Inveon Research Workplace was used for assessing the percentage of the injected activity per gram (%IA/g) in the myocardium and left ventricular metabolic volume (LVMV) for the measurement of myocardial mass from static images. A cubic volume of interest (VOI) was drawn around the left ventricle, and a threshold value excluding the 30% least hottest voxels was applied. Correct VOI placement was always verified in three projections (axial, sagittal, and coronal) [13]. ECG trigger signal accuracy was retrospectively verified using in-house software programmed in MATLAB (The Mathworks, Natick, USA) [20], and heart rate during the scan was extracted.

Estimates for myocardial viability were calculated from static images as a percentage of the left ventricular surface area and automated volume measurements with QPS® (Cedars-Sinai, Los Angeles, CA, USA) using a normative database, as described previously [11, 22]. Left ventricular function parameters: EDV, ESV, the SV, and the EF, were calculated from ECG-gated images using QGS® (Cedars-Sinai, Los Angeles, CA, USA), as described previously [10, 12].

Statistical analysis

All results were expressed as means with standard deviation. One-way and two-way ANOVA analysis with Tukey's multiple comparisons, paired and unpaired Student's t-tests were used where appropriate. For groups without normal distribution, the Wilcoxon signed-rank or the Mann–Whitney U test was applied. The differences were considered statistically significant at a P-value of 0.05.


Increasing cardiac metabolic and ventricle volume in male mice in early to mid-adulthood

Serial micro PET scans in male mice at different time points ranging from 10 weeks, 14 weeks, and 18 weeks of age were performed to evaluate age-dependent changes in the hearts. The LVMV, which serves as a surrogate marker of the heart muscle mass (Fig. 1a upper panel), slightly increased within the first four weeks without reaching statistical significance. After this initial trend from 10 to 14 weeks, the increase in LVMV reached the level of significance in male mice at 18 weeks (10 weeks old male vs 18 weeks old male, p = 0.025, Fig. 1b left, and Table 1). Concurrent, the %IA/g resembling metabolic processes in the heart, slightly decrease over the eight weeks of follow-up (10 weeks old male vs 18 weeks old male, p = 0.058, Fig. 1a lower panel and 1B right).

Fig. 1
figure 1

Changes in LVMV and cardiac %IA/g in ageing mice. a Representative cardiac PET scan images for LVMV and %IA/g are illustrated. The upper panel shows the accumulation of 18F-FDG in the left ventricle in the coronal, the horizontal long axis and the vertical long axis. The lower panel of the left ventricle shows the VOI where the 30% least hottest voxels were excluded. b Shows the LVMV and cardiac %IA/g for male (in blue) and female mice (in red) at 10, 14 and 18 weeks of age. All groups n = 8. All data represent mean ± SD. * p = 0.05, ** p < 0.01, *** p < 0.001

Of note, although myocardial 18F-FDG uptake showed slight inhomogeneity in male mice at 14 weeks, there could be detected no significant difference in 18F-FDG uptake between the groups (please see discussion). (10 weeks old vs 14 weeks old, p = 0.462, 10 weeks old vs 18 weeks old, p = 0.985, 14 weeks old vs 18 weeks old, p = 0.449, Additional file 1: Figure S1A left).
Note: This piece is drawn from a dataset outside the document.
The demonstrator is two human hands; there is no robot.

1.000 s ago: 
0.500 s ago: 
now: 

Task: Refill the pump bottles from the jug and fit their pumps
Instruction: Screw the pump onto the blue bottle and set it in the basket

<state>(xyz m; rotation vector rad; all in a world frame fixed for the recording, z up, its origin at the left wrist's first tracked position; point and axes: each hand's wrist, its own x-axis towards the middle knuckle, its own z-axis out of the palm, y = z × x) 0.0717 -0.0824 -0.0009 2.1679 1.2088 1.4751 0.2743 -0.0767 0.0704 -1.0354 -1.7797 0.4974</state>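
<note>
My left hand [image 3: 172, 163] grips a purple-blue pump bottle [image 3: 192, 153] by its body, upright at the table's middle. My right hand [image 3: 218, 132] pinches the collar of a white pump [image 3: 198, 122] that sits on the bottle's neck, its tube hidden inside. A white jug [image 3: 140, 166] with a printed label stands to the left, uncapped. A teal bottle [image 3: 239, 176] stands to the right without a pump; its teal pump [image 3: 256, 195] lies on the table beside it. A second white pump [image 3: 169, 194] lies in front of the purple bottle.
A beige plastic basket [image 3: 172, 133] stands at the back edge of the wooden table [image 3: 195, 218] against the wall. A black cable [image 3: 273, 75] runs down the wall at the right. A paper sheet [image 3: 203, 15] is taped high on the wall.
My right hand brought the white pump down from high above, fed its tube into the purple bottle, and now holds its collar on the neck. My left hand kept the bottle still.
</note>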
Table 1 Multiparametric longitudinal PET measurements in male mice

Functional cardiac analysis (Fig. 2a, b), showed an unchanged EDV (10 weeks old vs 18 weeks old, p = 0.242, Fig. 2c) while there was a constant increase in ESV over time (10 weeks old vs 14 weeks old, p = 0.013, 10 weeks old vs 18 weeks old, p = 0.006, Fig. 2c). While SV remained widely stable over eight weeks up (10 weeks old vs 14 weeks old: p = 0.648, 10 weeks old vs 18 weeks old: p = 0.788, 14 weeks old vs 18 weeks old: p = 0.923, Fig. 2c), there was a significant decrease in the EF% at eight weeks of follow up (10 weeks old vs 18 weeks old, p = 0.023, Fig. 2c). Already at 14 weeks of age, a strong tendency towards a reduced EF% could be detected (10 weeks old vs 14 weeks old, p = 0.052).

Fig. 2
figure 2

Assessment of clinically relevant cardiac function parameters by three-dimensional PET imaging. a shows different PET images' axes at various left ventricle levels during end-systole (left) and end-diastole (right). b illustrates three-dimensional reconstruction of the left ventricle in the ROA view. Upper picture: in end-systole and lower picture in end-diastole. c Comparison of male and female mice cardiac PET parameters at different stages of follow up. Data of male mice are illustrated in blue, and female mice are in red. All groups n = 7–8. Data represent mean ± SD. * p < 0.05, ** p < 0.01, *** p < 0.001

Summarizing these measurements, there was an age-dependent increase in LVMV and parallel increasing ESV with stable SV in male mice, indicating that male heart displays ongoing cardiac growth after ten weeks of age.

Stable cardiac metabolic and volume equilibrium in female mice in early to mid-adulthood

In the eight weeks of serial cardiac assessment, the female mice did not show any change in the LVMV (10 weeks old vs 14 weeks old: p = 0.285, 10 weeks old vs 18 weeks old: p = 0.105, 14 weeks old vs 18 weeks old: p = 0.838, Fig. 2c and Table 2). The %IA/g uptake was constant over time (10 weeks old vs 14 weeks old: p = 0.636, 10 weeks old vs 18 weeks old: p = 0.631, 14 weeks old vs 18 weeks old: p = 0.993, Fig. 2c).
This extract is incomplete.